• [Activity]: Every line of the data should be written out exactly, with the pictures left out.

══════

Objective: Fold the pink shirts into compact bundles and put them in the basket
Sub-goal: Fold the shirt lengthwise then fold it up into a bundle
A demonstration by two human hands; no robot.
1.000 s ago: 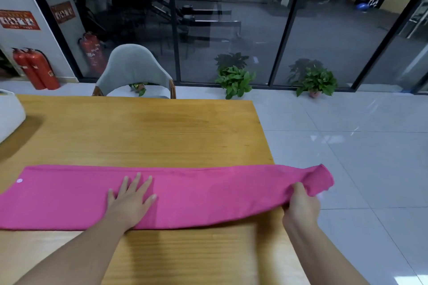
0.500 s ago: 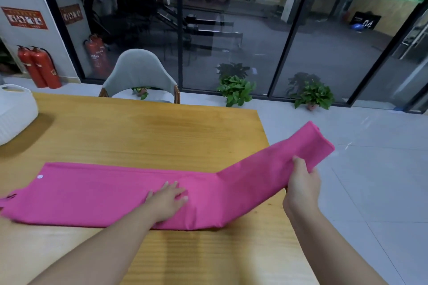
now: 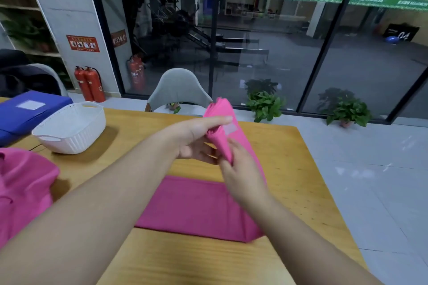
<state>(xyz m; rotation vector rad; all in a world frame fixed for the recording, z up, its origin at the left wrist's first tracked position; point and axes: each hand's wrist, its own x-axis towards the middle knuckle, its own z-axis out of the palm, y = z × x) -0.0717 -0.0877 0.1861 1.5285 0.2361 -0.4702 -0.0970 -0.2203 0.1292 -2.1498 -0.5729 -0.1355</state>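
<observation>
A long folded pink shirt (image 3: 196, 206) lies on the wooden table (image 3: 289, 169), its right end raised above the tabletop. My right hand (image 3: 240, 173) grips that raised end from below. My left hand (image 3: 196, 139) meets it higher up, thumb along the fabric and fingers behind it. A second pink shirt (image 3: 20, 187) lies crumpled at the left edge of the view. The white ribbed basket (image 3: 69, 127) stands on the table at the back left, with nothing visible inside.
A blue box (image 3: 25, 111) lies behind the basket. A grey chair (image 3: 178, 90) stands at the table's far side. The table's right edge drops to a tiled floor (image 3: 370, 180). Potted plants (image 3: 266, 104) and fire extinguishers (image 3: 90, 83) line the glass wall.
My right hand has carried the shirt's right end up and over toward the left. My left hand has left the flat fabric and taken hold of the raised end. The view has swung left, showing the basket.
</observation>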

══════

• [Your response]:
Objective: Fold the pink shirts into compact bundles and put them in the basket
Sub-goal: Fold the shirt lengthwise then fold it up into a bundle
A demonstration by two human hands; no robot.
1.000 s ago: 
0.500 s ago: 
now: 
<state>(xyz m; rotation vector rad; all in a world frame fixed for the recording, z up, its origin at the left wrist's first tracked position; point and axes: each hand's wrist, its own x-axis towards the middle knuckle, its own z-axis out of the palm, y = z × x) -0.0717 -0.0877 0.1861 1.5285 0.2361 -0.4702 -0.0970 -0.2203 0.1292 -2.1498 -0.5729 -0.1355</state>
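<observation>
A long folded pink shirt (image 3: 196, 206) lies on the wooden table (image 3: 289, 169), its right end raised above the tabletop. My right hand (image 3: 240, 173) grips that raised end from below. My left hand (image 3: 196, 139) meets it higher up, thumb along the fabric and fingers behind it. A second pink shirt (image 3: 20, 187) lies crumpled at the left edge of the view. The white ribbed basket (image 3: 69, 127) stands on the table at the back left, with nothing visible inside.
A blue box (image 3: 25, 111) lies behind the basket. A grey chair (image 3: 178, 90) stands at the table's far side. The table's right edge drops to a tiled floor (image 3: 370, 180). Potted plants (image 3: 266, 104) and fire extinguishers (image 3: 90, 83) line the glass wall.
My right hand has carried the shirt's right end up and over toward the left. My left hand has left the flat fabric and taken hold of the raised end. The view has swung left, showing the basket.
</observation>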

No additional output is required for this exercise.